Не могу заставить себя выйти.
Не знаю, как смотреть теперь на Захара, что говорить и куда бежать.
В груди дыра. В нее, как в вентиляцию, вылетает все, чем я жила эти месяцы: мечты о счастливой семье, планы стать лучшей женой на свете, робкие надежды на ребенка и мои чувства.
Последние вылетают с болью. Они словно острыми железными краями цепляют грудину, разрывают нутро и вытягивают из меня все силы.
— За что?
Поднимаю голову вверх. Смотрю в потолок, будто там должен появиться ответ.
— Я ведь люблю его…
Прижимаю ладонь к дрожащим губам и чувствую слезы.
Ответов, конечно же, нет.
Все как в прошлом — с семи лет до девятнадцати. Глухо, беспроглядно и холодно. Проклятая школа жизни, которая вечно готовила меня, закаляла, учила выживать и никогда не радовала.
«Не хочу», — понимаю я, когда делаю первый шаг из дамской комнаты.
Стыдливо хочется забыть встречу с Потаповым — вернуться туда, где я была для Захара любимой. Туда, где у нас все только начиналось.
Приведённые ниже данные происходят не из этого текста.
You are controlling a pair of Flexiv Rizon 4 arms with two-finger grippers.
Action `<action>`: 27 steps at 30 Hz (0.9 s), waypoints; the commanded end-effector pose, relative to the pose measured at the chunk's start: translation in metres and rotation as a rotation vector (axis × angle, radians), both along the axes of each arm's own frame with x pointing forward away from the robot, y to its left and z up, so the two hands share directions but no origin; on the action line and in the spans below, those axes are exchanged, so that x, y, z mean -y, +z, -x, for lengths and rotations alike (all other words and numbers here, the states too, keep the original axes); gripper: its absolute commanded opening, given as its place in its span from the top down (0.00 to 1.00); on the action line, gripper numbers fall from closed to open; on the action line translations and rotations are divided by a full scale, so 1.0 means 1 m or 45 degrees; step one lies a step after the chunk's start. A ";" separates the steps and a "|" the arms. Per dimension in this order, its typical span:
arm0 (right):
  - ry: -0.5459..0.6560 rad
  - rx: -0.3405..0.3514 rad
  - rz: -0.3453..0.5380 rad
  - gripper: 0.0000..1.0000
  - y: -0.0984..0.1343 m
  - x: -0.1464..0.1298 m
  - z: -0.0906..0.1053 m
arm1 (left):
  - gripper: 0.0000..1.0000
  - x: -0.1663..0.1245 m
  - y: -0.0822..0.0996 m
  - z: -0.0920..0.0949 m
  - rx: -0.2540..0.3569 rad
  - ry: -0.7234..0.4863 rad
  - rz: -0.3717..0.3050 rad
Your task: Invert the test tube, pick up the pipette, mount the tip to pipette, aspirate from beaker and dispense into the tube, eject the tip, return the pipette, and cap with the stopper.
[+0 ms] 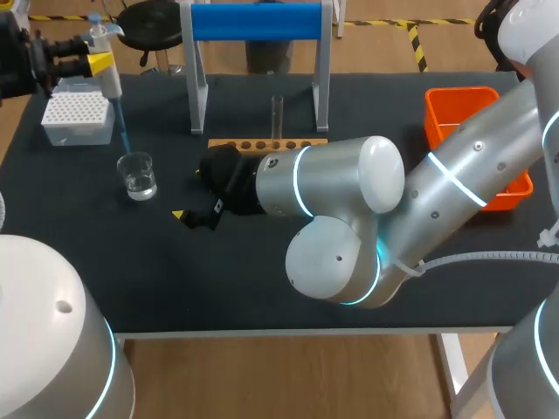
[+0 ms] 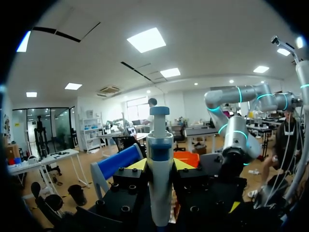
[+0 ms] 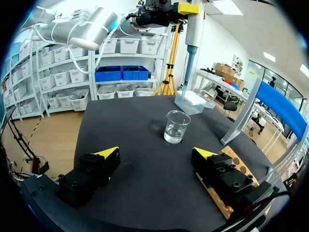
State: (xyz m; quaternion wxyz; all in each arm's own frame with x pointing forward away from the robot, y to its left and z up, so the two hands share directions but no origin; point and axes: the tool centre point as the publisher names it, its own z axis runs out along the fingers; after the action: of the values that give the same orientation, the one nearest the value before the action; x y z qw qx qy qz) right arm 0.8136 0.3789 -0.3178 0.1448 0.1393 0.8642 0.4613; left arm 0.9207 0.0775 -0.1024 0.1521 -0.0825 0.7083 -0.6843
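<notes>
the beaker (image 1: 138,175), at the left of the frame in the head view, stands upright on the dark counter (image 1: 218,279) with a little clear liquid in the bottom. behind it, toward the upper left, sits the white tip box (image 1: 77,118), its top a grid of tip holes. the orange bin (image 1: 476,122) is at the right edge, partly behind the right arm; what is in it cannot be told. a clear test tube (image 1: 277,118) stands upright in a hole of the wooden rack (image 1: 266,144) at upper centre, its long axis vertical; it looks empty.

the pipette (image 1: 105,61) is in the upper left, off the counter, with the left end effector (image 2: 160,164) clamped on its body from both sides. its long axis runs nearly vertical, plunger up, and its blue tip (image 1: 122,127) points down toward the beaker, ending near the rim; whether it reaches inside cannot be told.

the right end effector (image 3: 155,153) hangs low over the counter just right of the beaker, fingers wide apart and holding nothing, the beaker ahead of it.
</notes>
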 end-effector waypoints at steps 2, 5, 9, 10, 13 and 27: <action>-0.002 0.001 0.000 0.00 0.000 0.000 0.001 | 1.00 0.001 -0.010 -0.006 -0.003 -0.016 0.007; -0.002 0.001 0.000 0.00 0.000 0.000 0.001 | 1.00 0.000 -0.014 -0.007 -0.005 -0.014 0.013; -0.002 0.001 0.000 0.00 0.000 0.000 0.001 | 1.00 0.000 -0.021 -0.007 -0.008 -0.013 0.020; -0.002 0.001 0.000 0.00 0.000 0.000 0.001 | 1.00 0.000 -0.022 -0.007 -0.009 -0.013 0.022; -0.002 0.001 0.000 0.00 0.000 0.000 0.001 | 1.00 0.000 -0.028 -0.008 -0.012 -0.013 0.031; -0.002 0.001 0.000 0.00 0.000 0.000 0.001 | 1.00 0.002 -0.044 -0.009 -0.024 -0.013 0.034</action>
State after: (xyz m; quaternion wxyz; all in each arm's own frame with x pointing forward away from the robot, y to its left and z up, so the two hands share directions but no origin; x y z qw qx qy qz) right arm 0.8136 0.3789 -0.3178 0.1448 0.1393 0.8642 0.4613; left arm 0.9287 0.0741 -0.1443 0.1417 -0.0898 0.7027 -0.6915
Наверное, если бы под руками было средство для стирания памяти, я бы ни на секунду не задумалась. Начисто удалила бы последние полчаса. Вернула бы себя в красивую иллюзию о любви и безоблачном счастье.
К сожалению, такого средства нет.
Вместо него — встревоженные лица гостей и Захар.
— Ты! Мы думали, с тобой что-то случилось! — Он быстро подходит.